**Assignment:**
There is material below. Print exactly the lines starting at the line with "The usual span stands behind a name" and ending at the line with "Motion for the", ends included, and no others.

(Data section)

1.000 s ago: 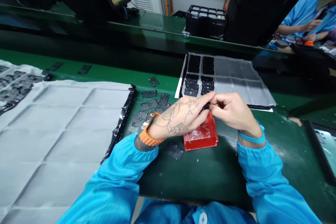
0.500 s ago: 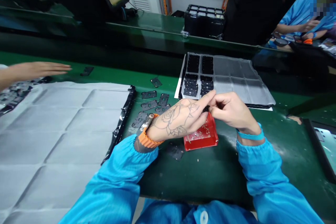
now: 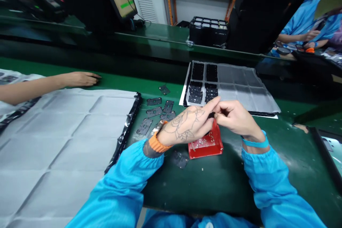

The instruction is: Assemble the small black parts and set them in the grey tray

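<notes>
My left hand, tattooed and with an orange watch strap, and my right hand meet fingertip to fingertip over a small red tray holding tiny silvery bits. Both pinch a small dark part between them; most of it is hidden by the fingers. Several flat dark metal plates lie loose on the green bench left of my hands, and one more plate sits just in front of the red tray.
A grey compartment tray with dark parts in its left cells lies behind my hands. A large grey sheet covers the left of the bench. Another person's arm reaches in from the left. A black crate stands on the far ledge.
The other person's arm has reached further right along the bench's far edge. My hands stay pinched together over the red tray; the view has tilted up slightly.
</notes>
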A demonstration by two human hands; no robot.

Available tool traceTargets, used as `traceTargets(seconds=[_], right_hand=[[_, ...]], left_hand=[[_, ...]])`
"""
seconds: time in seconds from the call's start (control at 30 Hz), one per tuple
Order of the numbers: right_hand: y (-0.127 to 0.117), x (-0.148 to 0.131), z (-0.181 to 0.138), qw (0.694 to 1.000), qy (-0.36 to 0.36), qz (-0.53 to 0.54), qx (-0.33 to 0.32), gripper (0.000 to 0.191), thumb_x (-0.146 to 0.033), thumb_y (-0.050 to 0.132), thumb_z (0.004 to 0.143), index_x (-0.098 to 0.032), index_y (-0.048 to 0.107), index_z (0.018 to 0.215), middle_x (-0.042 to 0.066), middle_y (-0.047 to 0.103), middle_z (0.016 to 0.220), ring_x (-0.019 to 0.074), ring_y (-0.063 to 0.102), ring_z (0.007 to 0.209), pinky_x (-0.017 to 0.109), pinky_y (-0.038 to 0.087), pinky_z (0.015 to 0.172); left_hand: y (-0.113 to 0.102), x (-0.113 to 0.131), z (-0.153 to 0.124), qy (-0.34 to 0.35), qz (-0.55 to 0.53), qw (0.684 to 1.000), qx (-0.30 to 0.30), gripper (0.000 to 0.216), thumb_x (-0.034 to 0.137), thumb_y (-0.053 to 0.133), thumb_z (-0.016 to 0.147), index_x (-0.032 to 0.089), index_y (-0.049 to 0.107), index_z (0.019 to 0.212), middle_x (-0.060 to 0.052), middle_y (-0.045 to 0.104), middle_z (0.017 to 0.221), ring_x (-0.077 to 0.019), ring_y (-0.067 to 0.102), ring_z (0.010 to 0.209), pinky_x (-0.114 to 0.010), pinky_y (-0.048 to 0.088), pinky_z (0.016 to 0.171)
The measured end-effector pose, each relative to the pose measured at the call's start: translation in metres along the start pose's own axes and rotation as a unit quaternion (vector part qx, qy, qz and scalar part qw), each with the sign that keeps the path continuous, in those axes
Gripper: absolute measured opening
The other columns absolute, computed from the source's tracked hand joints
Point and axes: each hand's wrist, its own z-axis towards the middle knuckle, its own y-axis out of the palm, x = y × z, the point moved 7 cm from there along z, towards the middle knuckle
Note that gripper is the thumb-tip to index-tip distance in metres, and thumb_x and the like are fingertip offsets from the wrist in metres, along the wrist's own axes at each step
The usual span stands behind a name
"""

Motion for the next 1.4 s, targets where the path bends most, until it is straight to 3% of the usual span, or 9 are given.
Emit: traceTargets(seconds=[0.13, 0.23, 0.3, 0.4, 0.57, 0.8, 1.03, 1.23, 1.4], right_hand=[[-0.041, 0.031, 0.002, 0.996, 0.0, -0.059, 0.07, 0.012, -0.027, 0.057, 0.081, -0.02, 0.063, 0.074, -0.001, 0.062, 0.065, 0.0129, 0.053, 0.058, 0.025, 0.044, 0.055], [-0.096, 0.077, 0.014, 0.971, 0.053, -0.171, 0.16, 0.017, -0.027, 0.048, 0.089, -0.021, 0.064, 0.091, 0.007, 0.075, 0.088, 0.0188, 0.069, 0.069, 0.028, 0.053, 0.061], [-0.109, 0.107, 0.027, 0.916, 0.105, -0.383, 0.055, 0.024, -0.02, 0.039, 0.091, -0.02, 0.062, 0.094, 0.008, 0.076, 0.081, 0.0196, 0.073, 0.072, 0.028, 0.054, 0.066], [-0.122, 0.131, 0.041, 0.866, 0.123, -0.484, -0.011, 0.018, -0.019, 0.05, 0.087, -0.018, 0.068, 0.091, 0.011, 0.077, 0.081, 0.0253, 0.073, 0.078, 0.032, 0.05, 0.071], [-0.098, 0.149, 0.06, 0.816, 0.118, -0.55, -0.132, 0.019, -0.024, 0.056, 0.091, -0.021, 0.073, 0.099, 0.013, 0.079, 0.097, 0.0276, 0.072, 0.092, 0.033, 0.046, 0.075], [-0.07, 0.158, 0.055, 0.809, 0.075, -0.546, -0.205, 0.026, -0.018, 0.049, 0.097, -0.02, 0.072, 0.11, 0.015, 0.076, 0.112, 0.0251, 0.07, 0.099, 0.032, 0.045, 0.081], [-0.088, 0.169, 0.051, 0.85, 0.058, -0.496, -0.167, 0.026, -0.019, 0.045, 0.101, -0.016, 0.071, 0.101, 0.012, 0.076, 0.102, 0.0227, 0.067, 0.096, 0.03, 0.043, 0.086], [-0.088, 0.177, 0.046, 0.874, 0.062, -0.462, -0.135, 0.024, -0.02, 0.048, 0.102, -0.017, 0.071, 0.097, 0.01, 0.076, 0.101, 0.02, 0.067, 0.094, 0.028, 0.043, 0.085], [-0.11, 0.177, 0.061, 0.884, 0.083, -0.455, -0.073, 0.023, -0.031, 0.053, 0.106, -0.016, 0.068, 0.113, 0.008, 0.073, 0.111, 0.0202, 0.068, 0.1, 0.037, 0.053, 0.093]], left_hand=[[0.008, -0.027, 0.022, -0.028, -0.101, 0.994, -0.022, 0.071, 0.037, 0.044, 0.104, 0.011, 0.019, 0.166, -0.009, 0.076, 0.107, -0.0219, 0.073, 0.094, -0.032, 0.055, 0.09], [0.003, -0.115, 0.028, -0.205, 0.017, 0.975, -0.079, 0.066, 0.042, 0.044, 0.105, 0.019, 0.025, 0.165, -0.007, 0.072, 0.122, -0.0185, 0.069, 0.106, -0.029, 0.052, 0.098], [-0.009, -0.177, 0.02, -0.29, 0.081, 0.949, -0.091, 0.06, 0.038, 0.048, 0.102, 0.011, 0.043, 0.156, -0.018, 0.066, 0.132, -0.0278, 0.062, 0.122, -0.039, 0.047, 0.108], [-0.014, -0.25, 0.0, -0.361, 0.123, 0.913, -0.143, 0.065, 0.043, 0.064, 0.089, 0.01, 0.058, 0.144, -0.023, 0.062, 0.131, -0.0396, 0.059, 0.124, -0.05, 0.046, 0.107], [-0.006, -0.312, -0.014, -0.373, 0.136, 0.895, -0.204, 0.069, 0.05, 0.072, 0.078, 0.022, 0.063, 0.14, -0.014, 0.062, 0.123, -0.0341, 0.061, 0.118, -0.044, 0.047, 0.107], [0.001, -0.327, -0.007, -0.366, 0.098, 0.904, -0.2, 0.065, 0.044, 0.083, 0.07, 0.023, 0.066, 0.129, -0.008, 0.061, 0.107, -0.0287, 0.061, 0.103, -0.045, 0.049, 0.099], [0.004, -0.328, -0.002, -0.387, 0.062, 0.902, -0.181, 0.046, 0.036, 0.088, 0.056, 0.021, 0.066, 0.094, -0.004, 0.058, 0.088, -0.0301, 0.06, 0.097, -0.042, 0.049, 0.092], [-0.006, -0.307, -0.003, -0.391, -0.018, 0.909, -0.144, 0.029, 0.026, 0.081, 0.065, 0.019, 0.054, 0.074, 0.002, 0.056, 0.071, -0.0184, 0.057, 0.075, -0.03, 0.046, 0.074], [-0.035, -0.274, 0.002, -0.387, -0.129, 0.912, -0.033, 0.025, 0.026, 0.075, 0.073, 0.02, 0.052, 0.078, 0.002, 0.059, 0.062, -0.0166, 0.062, 0.059, -0.024, 0.043, 0.056]])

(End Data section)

**Exercise response:**
The usual span stands behind a name
"""

Motion for the next 1.4 s, targets where the path bends most, until it is straight to 3% of the usual span, or 9 are given.

No additional output is needed.